Welcome to OpenHatch bug importers’s documentation!

Contents:

About this project

The OpenHatch bug importers code is a standalone Python package, independent of Django or other web application dependencies, that can download and process information from bug trackers across the web.

Its main intended use is as part of collecting data for the OpenHatch.org “volunteer opportunity finder,” but if you find it useful, please go ahead and use it for another purpose! We do cheerfully accept changes.

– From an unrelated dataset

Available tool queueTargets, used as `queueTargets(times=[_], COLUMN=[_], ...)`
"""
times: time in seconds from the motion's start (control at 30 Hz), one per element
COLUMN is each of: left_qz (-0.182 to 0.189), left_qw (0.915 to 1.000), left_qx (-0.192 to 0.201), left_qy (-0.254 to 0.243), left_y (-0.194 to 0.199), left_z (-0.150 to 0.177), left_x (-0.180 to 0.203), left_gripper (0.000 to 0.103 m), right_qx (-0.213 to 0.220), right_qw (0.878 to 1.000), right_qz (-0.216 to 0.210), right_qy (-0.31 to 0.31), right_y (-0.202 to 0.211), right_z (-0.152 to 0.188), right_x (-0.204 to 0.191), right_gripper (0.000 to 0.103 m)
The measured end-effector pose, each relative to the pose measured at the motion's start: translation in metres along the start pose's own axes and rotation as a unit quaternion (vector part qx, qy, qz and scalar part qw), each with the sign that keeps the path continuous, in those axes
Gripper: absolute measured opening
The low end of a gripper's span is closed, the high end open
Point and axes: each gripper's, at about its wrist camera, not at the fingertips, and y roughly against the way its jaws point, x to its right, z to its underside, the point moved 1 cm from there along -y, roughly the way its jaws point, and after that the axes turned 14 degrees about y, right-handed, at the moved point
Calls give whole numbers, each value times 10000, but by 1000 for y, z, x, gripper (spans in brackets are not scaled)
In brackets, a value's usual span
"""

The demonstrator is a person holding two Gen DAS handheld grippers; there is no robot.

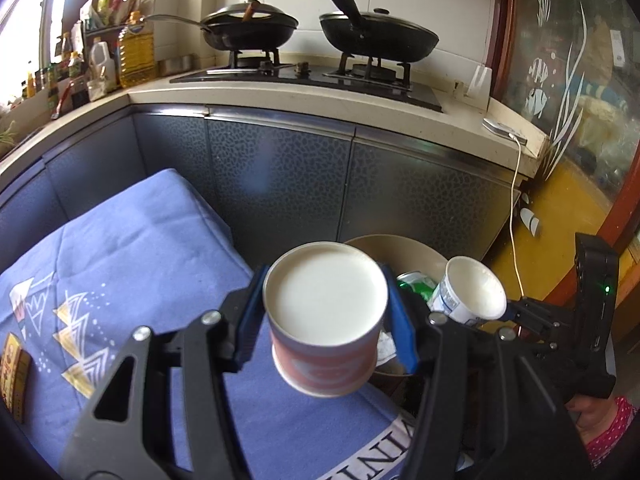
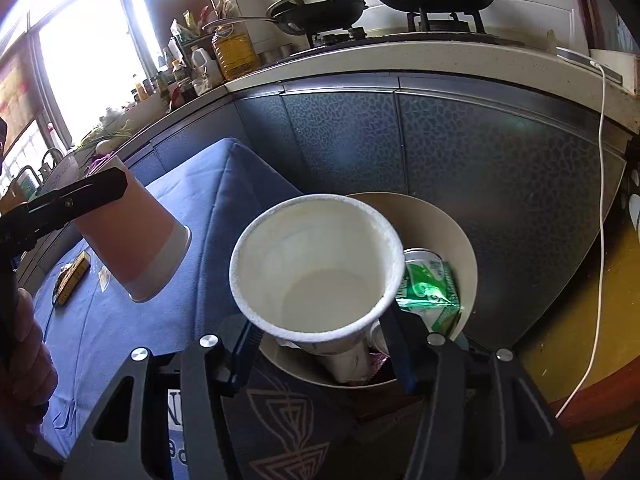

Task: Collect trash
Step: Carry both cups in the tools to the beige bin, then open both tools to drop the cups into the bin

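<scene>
My left gripper (image 1: pixel 326 316) is shut on a pink paper cup (image 1: pixel 320 372), its white mouth facing the camera, over the edge of a blue-clothed table (image 1: pixel 120 260). In the right wrist view that pink cup (image 2: pixel 136 240) hangs at the left under one finger (image 2: pixel 88 194) of the left gripper. My right gripper (image 2: pixel 320 344) is shut on a white paper cup (image 2: pixel 316 264), tilted above a round beige bin (image 2: pixel 460 240). A crushed green can (image 2: pixel 432 288) lies in the bin. From the left wrist, the white cup (image 1: pixel 468 292) and right gripper (image 1: pixel 514 314) sit beside the bin (image 1: pixel 424 248).
Grey cabinet fronts (image 1: pixel 280 184) stand right behind the bin, with a stove and two black pans (image 1: pixel 376 32) on the counter above. A white cable (image 2: pixel 600 200) hangs down at the right. A yellow box (image 2: pixel 74 276) lies on the cloth. A person's hand (image 2: pixel 24 352) is at the left.
</scene>
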Motion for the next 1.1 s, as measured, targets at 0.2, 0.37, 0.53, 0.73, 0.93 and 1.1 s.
queueTargets(times=[0.2,0.37,0.53,0.73,0.93,1.1], left_qz=[106,96,-7,-105,-77,-71], left_qw=[9993,9985,9976,9959,9945,9939], left_qx=[-348,-527,-676,-889,-1033,-1093], left_qy=[-23,-72,-143,-129,-126,-114], left_y=[-39,-65,-88,-111,-123,-127], left_z=[-8,-11,-9,-5,-3,-3], left_x=[15,23,26,23,25,27], left_gripper=[53,53,53,53,54,66], right_qx=[-52,-71,-110,-157,-246,-215], right_qw=[9997,9994,9994,9997,9996,9997], right_qz=[59,60,76,82,73,68], right_qy=[-251,-331,-327,-187,-100,-67], right_y=[-11,-14,-22,-33,-41,-43], right_z=[6,10,8,5,3,4], right_x=[21,32,38,37,36,33], right_gripper=[56,56,56,56,57,71])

This package is maintained by the OpenHatch community, so when you want to share code with us, you’ll probably want to read the OpenHatch patch contribution guide.

Installation

If you want to use oh-bugimporters as a standalone Python package, which is the recommended way to develop it, you’ll need to run the following commands in your command prompt/terminal emulator.

  1. Get the code:

    git clone https://github.com/openhatch/oh-bugimporters.git
    
  2. Switch into its directory:

    cd oh-bugimporters
    
  3. Create a virtualenv for the project:

    virtualenv env
    

    Note: On Debian/Ubuntu systems, you’ll need to run “apt-get install python-virtualenv” before this will work.

    Note: On OSX (tested on 10.8.5), you may need to use the more specific command virtualenv -p python2.7 env.

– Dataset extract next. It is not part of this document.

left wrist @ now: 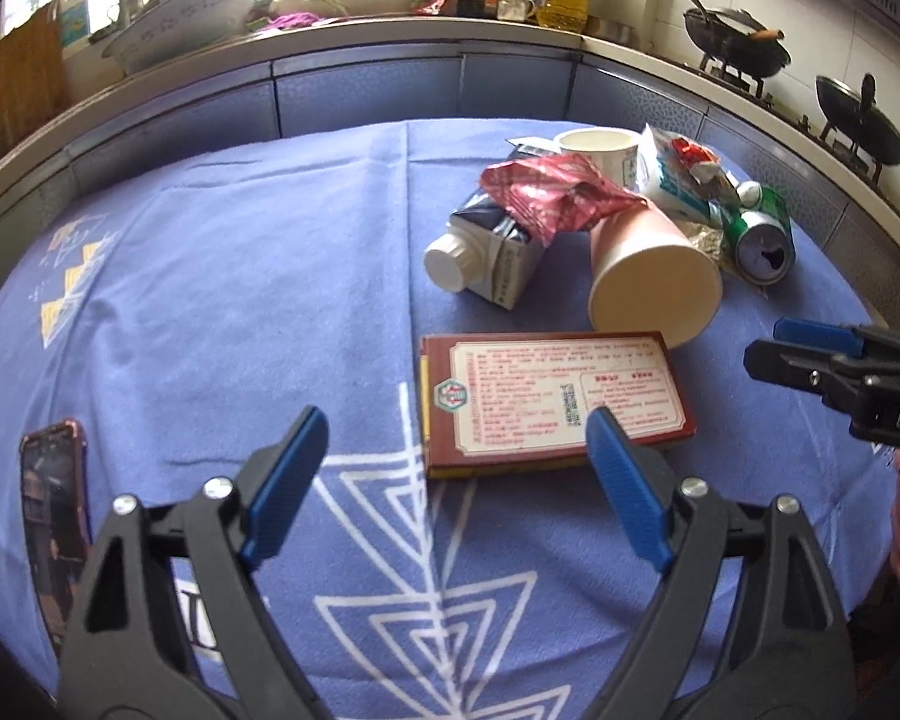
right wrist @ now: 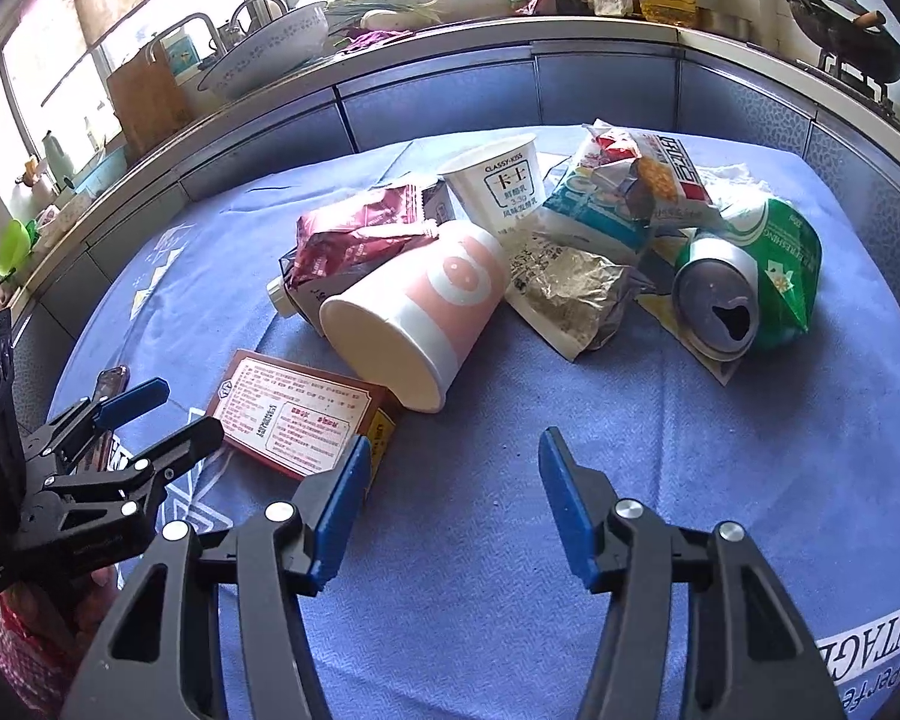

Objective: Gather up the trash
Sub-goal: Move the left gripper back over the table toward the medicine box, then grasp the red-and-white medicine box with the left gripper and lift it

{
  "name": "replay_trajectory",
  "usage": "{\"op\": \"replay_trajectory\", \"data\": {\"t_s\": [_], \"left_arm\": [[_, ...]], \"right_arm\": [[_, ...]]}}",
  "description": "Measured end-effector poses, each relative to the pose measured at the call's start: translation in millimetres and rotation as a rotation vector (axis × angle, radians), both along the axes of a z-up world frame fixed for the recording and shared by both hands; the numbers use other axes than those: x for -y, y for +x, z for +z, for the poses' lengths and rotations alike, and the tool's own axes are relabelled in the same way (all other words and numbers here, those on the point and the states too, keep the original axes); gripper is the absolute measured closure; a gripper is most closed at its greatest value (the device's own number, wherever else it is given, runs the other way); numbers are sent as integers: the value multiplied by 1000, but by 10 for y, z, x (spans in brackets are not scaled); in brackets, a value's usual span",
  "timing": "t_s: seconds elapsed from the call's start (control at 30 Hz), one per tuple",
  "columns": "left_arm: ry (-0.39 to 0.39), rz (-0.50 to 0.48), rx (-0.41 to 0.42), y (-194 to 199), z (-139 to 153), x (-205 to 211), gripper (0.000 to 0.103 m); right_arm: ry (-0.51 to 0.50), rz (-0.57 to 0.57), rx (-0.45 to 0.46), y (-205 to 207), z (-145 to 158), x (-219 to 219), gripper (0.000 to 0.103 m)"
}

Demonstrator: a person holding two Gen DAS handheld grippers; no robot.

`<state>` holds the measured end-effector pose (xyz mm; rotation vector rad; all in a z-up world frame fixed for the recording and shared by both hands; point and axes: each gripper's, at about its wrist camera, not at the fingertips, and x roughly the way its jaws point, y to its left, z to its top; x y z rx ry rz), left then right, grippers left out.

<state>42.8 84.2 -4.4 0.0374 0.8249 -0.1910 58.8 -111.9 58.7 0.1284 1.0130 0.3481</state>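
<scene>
Both my left gripper (left wrist: 453, 456) and right gripper (right wrist: 453, 483) hover spread wide and empty just short of the red box (left wrist: 549, 399), nearest of the trash beside the tipped pink cup (right wrist: 414, 306), so I judge grasping it comes next.

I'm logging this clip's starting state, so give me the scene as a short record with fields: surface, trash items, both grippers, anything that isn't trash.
surface: blue tablecloth
flat item: red box, lying label up, nearest the left gripper
tipped items: pink paper cup on its side, mouth toward camera; crushed green can
upright item: white yogurt cup
wrappers: dark red wrapper on a carton; snack bags
left gripper: open, empty
right gripper: open, empty
non-trash: phone at the cloth's left edge
</scene>
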Motion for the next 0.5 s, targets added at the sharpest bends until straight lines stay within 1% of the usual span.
{"op": "replay_trajectory", "data": {"t_s": [0.07, 0.13, 0.23, 0.33, 0.47, 0.5], "left_arm": [[64, -37, 23, 1, -10, 85, 14], [105, -65, 25, 20, -28, 152, 14], [116, -79, 11, 54, -57, 186, 14], [134, -98, 25, 41, -61, 235, 14], [186, -136, 52, 19, -79, 335, 13], [201, -147, 59, 18, -86, 357, 11]], "right_arm": [[-3, -2, -6, 10, -23, 9, 45], [-6, -1, -9, 16, -43, 10, 45], [-9, 2, -12, 29, -64, 6, 45], [-10, 2, -14, 45, -79, 18, 45], [-6, -2, -16, 60, -91, 42, 45], [-5, -2, -16, 62, -95, 45, 45]]}}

  4. Install compile-time dependences

    If on Debian or Ubuntu, run:

    sudo apt-get install -y libxml2-dev
    sudo apt-get build-dep -y python-lxml
    sudo apt-get install -y libffi-dev
    sudo apt-get install -y libssl-dev
    sudo apt-get build-dep -y python-yaml
    

    If on Fedora (tested on Fedora 21), run:

    sudo yum install libxml2-devel
    sudo yum install libxskt-devel
    sudo yum install libffi-devel
    sudo yum install openssl-devel
    

    If on MacOS (10.9), a user reported the following way to get started using both brew (a common package manager on Mac) and pip:

    brew install libxml2
    env/bin/pip install lxml
    

    If on Windows, then you might run into some errors. If you get this working there, please let us know what commands make it work on this platform!

  5. Build a working virtualenv

    Tell the virtualenv we want to “develop” this app, which also has the side-effect of downloading and installing any dependencies.:

    env/bin/python setup.py develop
    

    Note: You may run into errors here if software mirrors are down. If this is the case, you can alternatively run:

    env/bin/pip install -e .
    
  6. Install the test framework

    This is optional, but hightly recommended, particularly if you want to run the tests:

    env/bin/pip install -r devrequirements.txt
    

Running the test suite

This set of code comes with a set of automated tests that verify the behavior of the code. We like to keep the code in a clean state where all of those tests pass.

You can run them like so:

env/bin/py.test

You will see a bunch of output that indicates the “pytest” system is looking for, finding, and running tests. Each ”.” (dot) character indicates a test that passed.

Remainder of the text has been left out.